Part IV: Remarkable Biblical Confirmations from Archaeology


Further Examples

     SEVERAL remarkable confirmations of exceptional events in the early chapters of Genesis have not been treated in the text which precedes, because there seemed no place for them without breaking the continuity of thought. Strictly speaking, these are not all archaeological confirmations.
     The following are just a few instances of comparatively recent discoveries which bear upon or shed light upon events in Scripture that have been a source either of misunderstanding or of downright disbelief. It will be noted that all these events are related directly or indirectly to the birth of the nation Israel.
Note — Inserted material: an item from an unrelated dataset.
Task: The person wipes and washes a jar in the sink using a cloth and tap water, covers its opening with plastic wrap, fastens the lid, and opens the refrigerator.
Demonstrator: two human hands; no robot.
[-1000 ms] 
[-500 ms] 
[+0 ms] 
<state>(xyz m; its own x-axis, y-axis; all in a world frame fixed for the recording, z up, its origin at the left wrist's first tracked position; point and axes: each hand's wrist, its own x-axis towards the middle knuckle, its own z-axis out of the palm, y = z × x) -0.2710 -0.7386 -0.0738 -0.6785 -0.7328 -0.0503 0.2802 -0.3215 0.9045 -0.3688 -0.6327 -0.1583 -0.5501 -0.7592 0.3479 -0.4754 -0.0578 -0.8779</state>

      First, with respect to the time of the Oppression, the Israelites were forced to serve the Pharaohs by building "store cities", in particular the two cities named Pithom and Raamses (Exodus 1:11).  Much has been written regarding the circumstance of the finding by Edouard Naville, toward the end of the last century: a site supposedly to be identified with one of these cities, in which the lower courses of brick contained free straw, higher courses stubble, and the uppermost courses little or no straw whatever (cf. Exodus 5:7-18). (86) At
Tell el Maskhuta in the Delta of Egypt were found inscriptions containing the word Pi-tum, meaning "House of the god Tum". Archaeologists have since challenged Naville's identification, preferring to equate the site with Succoth (Exodus 13:20).
     Whatever may or may not have resulted from these discussions, the controversy at least brought out one piece of information which is clearly apropos. Dr. T. Eric Peet of Liverpool University, after reading in

86.  Naville, Edouard, The Store-City of Pithom and the Route of the Exodus, 4th edition, London 1903, pp.9ff.
87.  Garrow Duncan considered that the name Maskhuta is itself merely a variant form of the more similar Succoth; see The Exploration of Egypt and the Old Testament, Fleming H. Revell ,New York, 1908, p.79.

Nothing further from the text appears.